## To do
Repeat, please, only the lines from the top of the data down to the line with "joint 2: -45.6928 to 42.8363"; include both of those lines.

Segment Open

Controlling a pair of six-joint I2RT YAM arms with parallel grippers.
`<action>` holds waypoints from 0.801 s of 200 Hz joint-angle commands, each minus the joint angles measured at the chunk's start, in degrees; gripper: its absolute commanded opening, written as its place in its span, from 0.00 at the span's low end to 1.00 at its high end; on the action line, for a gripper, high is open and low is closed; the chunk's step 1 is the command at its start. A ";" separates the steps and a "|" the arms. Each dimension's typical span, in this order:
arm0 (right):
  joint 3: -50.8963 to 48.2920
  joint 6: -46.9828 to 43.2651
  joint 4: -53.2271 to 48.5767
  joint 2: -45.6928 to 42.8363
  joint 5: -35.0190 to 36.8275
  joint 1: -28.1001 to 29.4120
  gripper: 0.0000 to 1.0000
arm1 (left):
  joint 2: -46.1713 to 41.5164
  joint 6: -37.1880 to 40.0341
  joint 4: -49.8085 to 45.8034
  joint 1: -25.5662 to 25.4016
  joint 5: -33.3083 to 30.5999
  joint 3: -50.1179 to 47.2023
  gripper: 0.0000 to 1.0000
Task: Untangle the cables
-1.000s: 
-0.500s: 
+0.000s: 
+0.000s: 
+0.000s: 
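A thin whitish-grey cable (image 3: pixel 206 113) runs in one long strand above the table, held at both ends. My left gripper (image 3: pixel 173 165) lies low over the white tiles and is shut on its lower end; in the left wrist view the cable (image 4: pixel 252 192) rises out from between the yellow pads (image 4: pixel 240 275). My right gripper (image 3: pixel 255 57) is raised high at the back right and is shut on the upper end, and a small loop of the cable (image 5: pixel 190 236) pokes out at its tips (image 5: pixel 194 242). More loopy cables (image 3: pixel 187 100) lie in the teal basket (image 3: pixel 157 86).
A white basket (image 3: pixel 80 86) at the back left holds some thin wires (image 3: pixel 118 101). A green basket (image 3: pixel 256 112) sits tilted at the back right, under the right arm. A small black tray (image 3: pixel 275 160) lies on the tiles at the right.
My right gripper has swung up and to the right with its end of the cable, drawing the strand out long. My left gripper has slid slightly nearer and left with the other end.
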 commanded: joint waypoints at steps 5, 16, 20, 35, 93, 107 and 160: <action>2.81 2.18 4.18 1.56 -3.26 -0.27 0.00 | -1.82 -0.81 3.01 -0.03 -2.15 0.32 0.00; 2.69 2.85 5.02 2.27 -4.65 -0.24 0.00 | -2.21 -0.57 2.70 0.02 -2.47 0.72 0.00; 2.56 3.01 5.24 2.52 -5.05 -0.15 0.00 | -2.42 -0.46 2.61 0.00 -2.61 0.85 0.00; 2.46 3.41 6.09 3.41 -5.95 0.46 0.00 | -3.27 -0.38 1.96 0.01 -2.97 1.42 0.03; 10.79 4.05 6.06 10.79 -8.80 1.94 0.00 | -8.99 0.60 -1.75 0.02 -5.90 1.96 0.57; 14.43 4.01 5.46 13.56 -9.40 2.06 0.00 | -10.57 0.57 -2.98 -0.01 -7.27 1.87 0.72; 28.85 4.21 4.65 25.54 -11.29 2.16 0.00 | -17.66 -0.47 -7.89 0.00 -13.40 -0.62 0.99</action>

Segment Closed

## Response to this exercise
Controlling a pair of six-joint I2RT YAM arms with parallel grippers.
`<action>` holds waypoints from 0.801 s of 200 Hz joint-angle commands, each minus the joint angles measured at the chunk's start, in degrees; gripper: its absolute commanded opening, written as its place in its span, from 0.00 at the span's low end to 1.00 at its high end; on the action line, for a gripper, high is open and low is closed; the chunk's step 1 is the command at its start. A ";" separates the steps and a "|" the arms. Each dimension's typical span, in this order:
arm0 (right):
  joint 3: -50.8963 to 48.2920
  joint 6: -46.9828 to 43.2651
  joint 4: -53.2271 to 48.5767
  joint 2: -45.6928 to 42.8363

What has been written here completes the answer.